Eighth-grader Hannah Terrill quickly learned that living on a waitress's salary of less than $1,000 a month would be difficult to do, especially while trying to raise a 6-month-old baby.
After budgeting for rent, utilities, medical insurance and taking care of a dog, it became apparent that little money would be left at the end of each month.
Terrill's scenario represented a snapshot of possible life choices that eighth-graders from Craig Middle School explored at the Girls to Women/Women to Girls conference at the Holiday Inn on Tuesday.

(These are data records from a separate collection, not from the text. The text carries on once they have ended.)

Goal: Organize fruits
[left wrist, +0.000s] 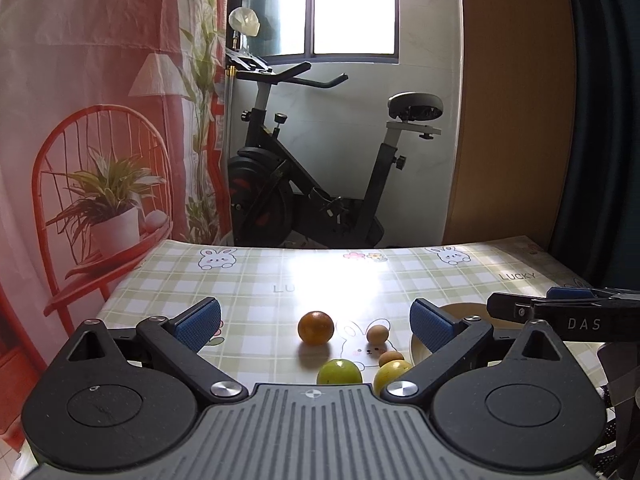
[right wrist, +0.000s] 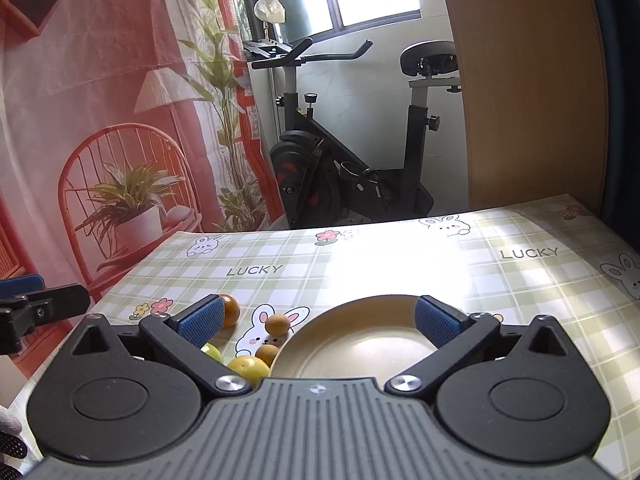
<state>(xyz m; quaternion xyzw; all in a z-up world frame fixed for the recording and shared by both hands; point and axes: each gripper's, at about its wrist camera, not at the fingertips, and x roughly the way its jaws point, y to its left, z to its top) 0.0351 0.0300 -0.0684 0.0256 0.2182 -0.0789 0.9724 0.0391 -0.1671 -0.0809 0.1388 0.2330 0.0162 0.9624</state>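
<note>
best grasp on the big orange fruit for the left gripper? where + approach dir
Grip the big orange fruit across its widest middle, coming from the near side, low along the table. It is round, so any diameter works; it sits apart from the other fruits, and the left gripper, jaws wide open, already frames it.

Your surface wears a pale green and white plaid cloth printed with white bunnies, small pink and yellow flowers and grey "LUCKY" lettering. On it you have an orange fruit, a green fruit, a yellow fruit and two small brown fruits. Your plate is a dull gold. Both tongs are black with blue textured pads.
</note>
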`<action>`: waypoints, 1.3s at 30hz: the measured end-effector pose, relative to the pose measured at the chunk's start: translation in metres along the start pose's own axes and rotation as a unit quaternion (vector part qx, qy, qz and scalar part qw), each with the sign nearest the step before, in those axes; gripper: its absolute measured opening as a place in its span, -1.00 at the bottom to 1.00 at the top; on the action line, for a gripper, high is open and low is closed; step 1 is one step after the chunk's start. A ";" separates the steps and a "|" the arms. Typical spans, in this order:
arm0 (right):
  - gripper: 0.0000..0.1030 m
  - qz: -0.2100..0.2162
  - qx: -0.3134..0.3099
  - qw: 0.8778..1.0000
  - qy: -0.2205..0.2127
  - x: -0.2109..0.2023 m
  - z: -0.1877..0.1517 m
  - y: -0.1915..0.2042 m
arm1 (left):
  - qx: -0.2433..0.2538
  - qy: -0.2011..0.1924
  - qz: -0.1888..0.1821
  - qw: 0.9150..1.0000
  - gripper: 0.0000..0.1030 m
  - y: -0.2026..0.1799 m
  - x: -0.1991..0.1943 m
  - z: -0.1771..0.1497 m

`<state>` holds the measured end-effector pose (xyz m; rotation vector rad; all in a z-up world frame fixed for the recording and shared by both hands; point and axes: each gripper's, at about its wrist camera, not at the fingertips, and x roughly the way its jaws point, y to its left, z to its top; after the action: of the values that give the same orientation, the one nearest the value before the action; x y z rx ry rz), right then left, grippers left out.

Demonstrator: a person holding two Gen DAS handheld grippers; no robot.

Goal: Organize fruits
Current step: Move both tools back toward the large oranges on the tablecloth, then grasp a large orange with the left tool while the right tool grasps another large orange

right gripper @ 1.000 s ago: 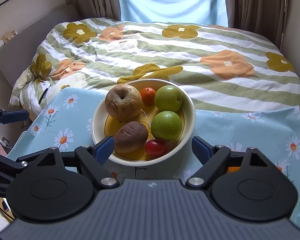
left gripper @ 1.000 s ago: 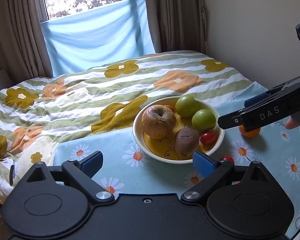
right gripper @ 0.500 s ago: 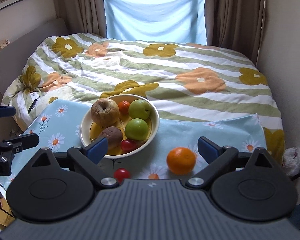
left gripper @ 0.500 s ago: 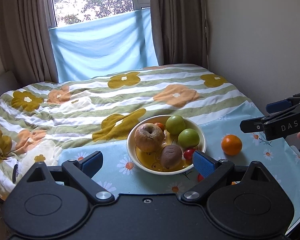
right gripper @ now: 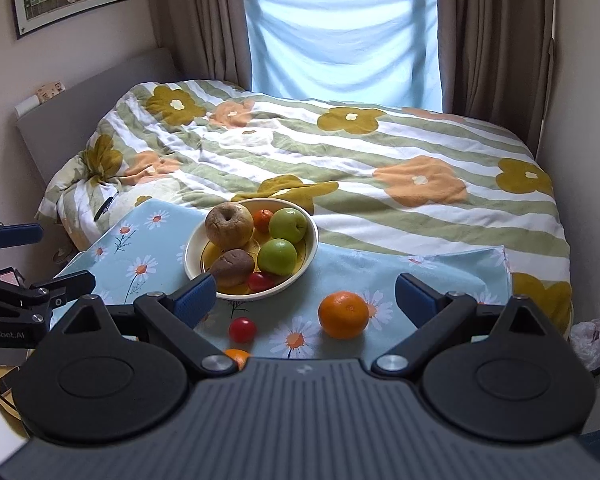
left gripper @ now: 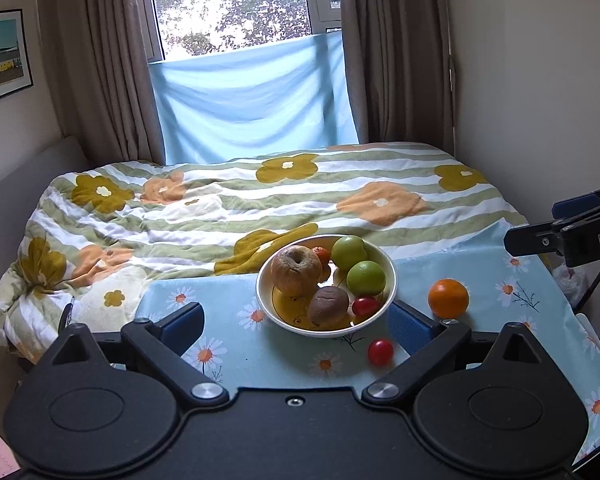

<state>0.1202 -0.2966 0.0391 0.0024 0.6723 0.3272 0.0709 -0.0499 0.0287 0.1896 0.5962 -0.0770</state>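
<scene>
Current step, by judgement: approach and target selection; no fruit is held. The bowl (right gripper: 308, 254) stands on the daisy cloth (right gripper: 148, 240) at the near edge of the bed (right gripper: 380, 152) and holds a brown wrinkled apple (right gripper: 229, 225), two green apples (right gripper: 288, 225), a brown kiwi (right gripper: 232, 267), a small orange fruit (right gripper: 264, 220) and a red tomato (right gripper: 260, 281). Three fruits lie loose on the cloth outside the bowl: an orange (right gripper: 343, 314) to the right front of the bowl, a loose tomato (right gripper: 242, 329) just in front of it, and a third orange-coloured piece (right gripper: 237, 357) largely hidden behind the right gripper body. The right gripper (right gripper: 305, 300) is held back from the bowl with its jaws wide apart and nothing between them; the orange sits in line with the gap but well ahead of the blue pads (right gripper: 192, 300). The left gripper (left gripper: 296, 324) is likewise spread wide and empty, with the bowl ahead of its gap. Next move, as a judgement: advance the right gripper until the orange lies between the pads, close at its widest part, lift, and set it into free space in the bowl. Caution: round fruit may roll on soft cloth if nudged off-centre; the bowl is crowded.
</scene>
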 end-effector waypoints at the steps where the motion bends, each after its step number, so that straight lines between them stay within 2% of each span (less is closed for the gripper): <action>1: 1.00 0.004 -0.002 1.000 -0.001 0.000 -0.002 -0.002 | -0.001 0.002 0.002 1.000 0.95 -0.006 0.000 -0.002; 8: 1.00 0.017 0.004 1.000 -0.001 0.023 -0.010 -0.037 | -0.007 0.023 0.001 1.000 0.95 -0.042 0.015 -0.022; 15: 1.00 0.022 0.007 0.999 0.024 0.076 -0.026 -0.076 | -0.003 0.050 -0.020 0.999 0.95 -0.075 0.059 -0.042; 22: 1.00 0.033 0.008 0.999 0.042 0.116 -0.038 -0.096 | 0.003 0.098 -0.036 0.994 0.90 -0.097 0.107 -0.059; 24: 1.00 0.036 0.009 0.998 0.045 0.125 -0.039 -0.101 | -0.005 0.113 -0.040 0.993 0.82 -0.098 0.117 -0.061; 27: 1.00 0.041 0.009 0.998 0.051 0.135 -0.041 -0.104 | -0.015 0.135 -0.043 0.990 0.54 -0.100 0.130 -0.065; 31: 1.00 0.052 0.012 0.997 0.060 0.145 -0.043 -0.107 | -0.014 0.154 -0.052 0.987 0.31 -0.104 0.138 -0.069; 39: 1.00 0.075 0.014 0.994 0.079 0.162 -0.048 -0.101 | -0.005 0.154 -0.048 0.987 0.28 -0.108 0.142 -0.069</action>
<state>0.2398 -0.3495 -0.1081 0.0543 0.8351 0.4671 0.1363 -0.1440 -0.1238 0.1632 0.9151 -0.1390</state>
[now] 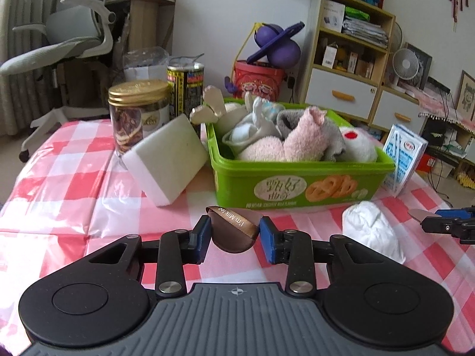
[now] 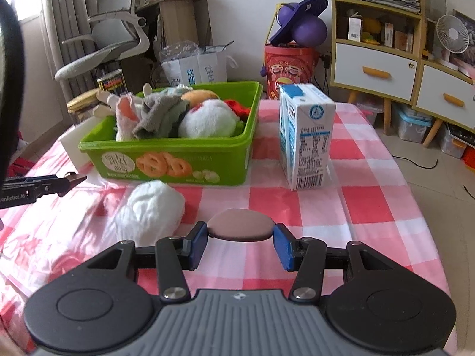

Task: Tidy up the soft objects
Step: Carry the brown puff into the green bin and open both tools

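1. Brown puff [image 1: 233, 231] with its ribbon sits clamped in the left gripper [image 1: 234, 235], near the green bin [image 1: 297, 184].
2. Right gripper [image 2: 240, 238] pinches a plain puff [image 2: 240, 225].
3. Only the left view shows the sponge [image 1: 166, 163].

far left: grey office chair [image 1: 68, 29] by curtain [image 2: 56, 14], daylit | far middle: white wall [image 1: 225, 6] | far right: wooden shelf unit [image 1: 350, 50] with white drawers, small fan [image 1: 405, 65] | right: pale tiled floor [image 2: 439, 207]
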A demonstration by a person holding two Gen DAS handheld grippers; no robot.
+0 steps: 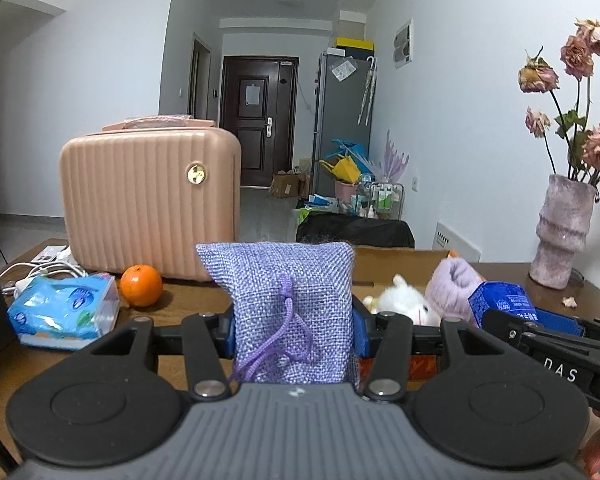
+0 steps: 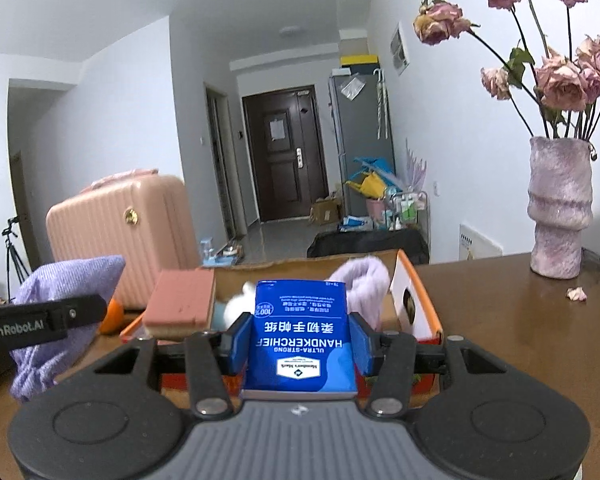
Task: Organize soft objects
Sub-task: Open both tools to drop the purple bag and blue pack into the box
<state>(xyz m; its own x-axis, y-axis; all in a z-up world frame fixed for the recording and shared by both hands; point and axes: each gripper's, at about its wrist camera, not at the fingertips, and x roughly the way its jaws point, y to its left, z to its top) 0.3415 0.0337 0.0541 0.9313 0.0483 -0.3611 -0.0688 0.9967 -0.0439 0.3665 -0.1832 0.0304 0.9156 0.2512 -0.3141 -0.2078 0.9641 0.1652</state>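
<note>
step: carrying both items to box | left gripper (image 1: pixel 296 334) clamps lilac woven drawstring pouch (image 1: pixel 290 312) | right gripper (image 2: pixel 300 344) clamps blue handkerchief tissue pack (image 2: pixel 300 340) | open orange-sided cardboard box (image 2: pixel 420 312) on bench at 12 o'clock, holding white plush and lilac knit | next, likely: lower over box, release.

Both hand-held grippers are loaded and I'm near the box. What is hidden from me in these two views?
- Box floor: right wrist view, blocked by the blue tissue pack in the right hand-held gripper.
- White plush toy: left wrist view, lower part behind the gripper frame.
- Purple pouch bottom: hidden by the left hand-held gripper.
</note>
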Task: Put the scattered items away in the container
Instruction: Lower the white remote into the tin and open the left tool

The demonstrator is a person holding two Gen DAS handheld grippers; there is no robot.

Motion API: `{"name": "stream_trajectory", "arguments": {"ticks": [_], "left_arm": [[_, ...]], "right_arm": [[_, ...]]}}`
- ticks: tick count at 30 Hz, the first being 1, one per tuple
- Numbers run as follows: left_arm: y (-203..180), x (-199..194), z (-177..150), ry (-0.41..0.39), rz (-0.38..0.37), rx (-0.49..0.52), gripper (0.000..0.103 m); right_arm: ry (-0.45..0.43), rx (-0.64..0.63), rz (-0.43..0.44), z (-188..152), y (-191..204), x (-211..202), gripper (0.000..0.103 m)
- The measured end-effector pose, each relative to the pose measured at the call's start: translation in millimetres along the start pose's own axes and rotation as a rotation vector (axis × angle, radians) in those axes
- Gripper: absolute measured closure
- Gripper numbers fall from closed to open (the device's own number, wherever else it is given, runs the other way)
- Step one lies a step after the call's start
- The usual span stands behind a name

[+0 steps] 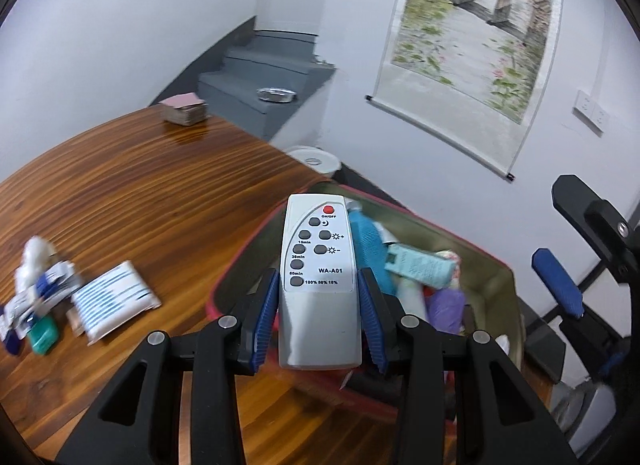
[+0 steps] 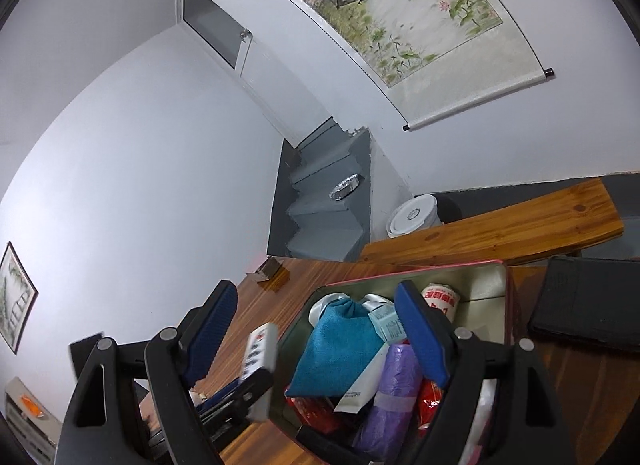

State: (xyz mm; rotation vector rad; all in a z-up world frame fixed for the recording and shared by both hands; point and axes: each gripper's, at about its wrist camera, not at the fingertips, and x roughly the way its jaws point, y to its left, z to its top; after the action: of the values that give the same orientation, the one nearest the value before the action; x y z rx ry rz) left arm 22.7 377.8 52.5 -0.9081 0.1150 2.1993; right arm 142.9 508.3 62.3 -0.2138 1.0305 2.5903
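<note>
My left gripper (image 1: 319,285) is shut on a grey-white remote control (image 1: 319,265), its blue pads pressing both long sides; the remote's top end reaches over the near rim of the red-edged tin box (image 1: 506,277). The box holds a teal pouch (image 2: 340,349), a purple bag (image 2: 394,389), a pale blue carton (image 1: 420,267) and other small things. My right gripper (image 2: 320,329) hangs open above the box with nothing between its fingers. It also shows at the right of the left wrist view, right gripper (image 1: 560,241). The remote (image 2: 260,349) appears left of the box.
Loose items lie on the wooden table (image 1: 140,201) at the left: a striped white packet (image 1: 114,299), a green case (image 1: 42,339), cotton wool (image 1: 36,261) and small sachets. A card stack (image 1: 184,109) sits far back. A black pad (image 2: 588,301) lies right of the box.
</note>
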Motion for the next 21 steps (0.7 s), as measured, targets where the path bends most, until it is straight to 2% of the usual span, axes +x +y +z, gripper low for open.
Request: {"name": "stream_trajectory", "arguments": {"ticks": [7,14,21], "left_arm": [[-9.7,16.3,0.8,0.033,-0.075,0.001,0.060],[6.9,3.6,0.5,0.016,-0.054,-0.070,0.060],[25.3,-8.7,-1.5,0.006,0.005,-0.105,0.060]], "right_arm": [[-0.006,-0.006,0.005,-0.7,3.6,-7.0,0.019],[-0.005,-0.009,-0.006,-3.0,2.8,-0.5,0.018],[0.034,-0.062,-0.004,-11.5,9.7,8.6,0.015]]}}
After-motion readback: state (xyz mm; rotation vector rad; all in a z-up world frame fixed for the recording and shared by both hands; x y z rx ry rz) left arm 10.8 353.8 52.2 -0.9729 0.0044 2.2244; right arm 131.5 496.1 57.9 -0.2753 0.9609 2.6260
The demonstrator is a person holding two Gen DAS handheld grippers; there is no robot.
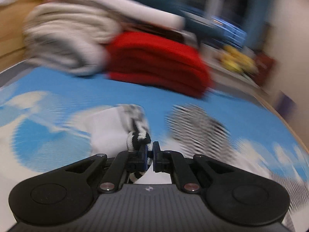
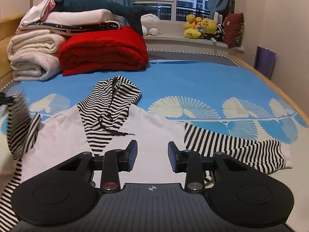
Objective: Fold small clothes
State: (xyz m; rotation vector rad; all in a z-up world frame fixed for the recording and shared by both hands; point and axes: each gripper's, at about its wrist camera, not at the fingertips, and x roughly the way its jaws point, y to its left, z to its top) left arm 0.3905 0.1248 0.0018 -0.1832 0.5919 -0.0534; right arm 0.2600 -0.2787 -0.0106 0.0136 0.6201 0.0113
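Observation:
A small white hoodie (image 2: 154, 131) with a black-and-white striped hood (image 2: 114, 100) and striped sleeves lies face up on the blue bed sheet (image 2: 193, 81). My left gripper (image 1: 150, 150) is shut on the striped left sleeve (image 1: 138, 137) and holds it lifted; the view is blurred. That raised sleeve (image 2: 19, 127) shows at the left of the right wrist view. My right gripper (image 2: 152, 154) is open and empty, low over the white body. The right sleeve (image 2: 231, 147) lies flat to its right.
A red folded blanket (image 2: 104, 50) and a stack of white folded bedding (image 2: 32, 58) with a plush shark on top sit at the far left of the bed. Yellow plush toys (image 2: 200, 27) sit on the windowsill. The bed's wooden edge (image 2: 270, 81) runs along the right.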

"This lets you know how life really is when you grow up," Terrill said, tallying up a list of hypothetical bills while playing the game Reality Check. "I'm going to be broke."
Terrill, like some other girls, didn't know what she wanted to be when she grew up. Halfway through the daylong conference, she considered becoming an actress or a lawyer.
Tawni Bullock, an eighth-grader seated nearby, thought she might like to pursue a career in the medical field or cosmetology.
"I'm learning about what kinds of jobs I might be interested in," she said. "I like doing hair, and I'm good with kids."
A number of girls dressed in professional-looking attire for the event, which aims to expand eighth-grade girls' career options. A dozen professions were featured with as many as three speakers from each category. Each spoke about their jobs. Professions included employment in the legal, medical, media and education fields.
The event was created four years ago by a group of Craig professional women in response to statistics that showed working-women's wages fell behind men's, said event organizer Patti Askew.
"If they have some concept of what they want to do, they can start choosing classes along that course line," she said.
In conjunction with the girls' conference, the Boys & Girls Club of Craig offered an abbreviated form of the same event geared toward eighth-grade boys. Its speakers included a male nurse who flew Flight for Life missions and representatives from the military and business communities.
"It was more about what you need to do to achieve your goals," said BGCC director Jonathan Godes. "One kid said that he never thought of being a nurse as a cool job. I think it really changed their perceptions on things."
Craig Middle School counselor Kathy Bockelman said some students have determined their career paths, while others are unsure.
The conference gave them a chance to weigh their options.
"When you ask kids to list their possibilities for a job, you get maybe four to five options," she said. "I hope they learn that there are lots of possibilities out there."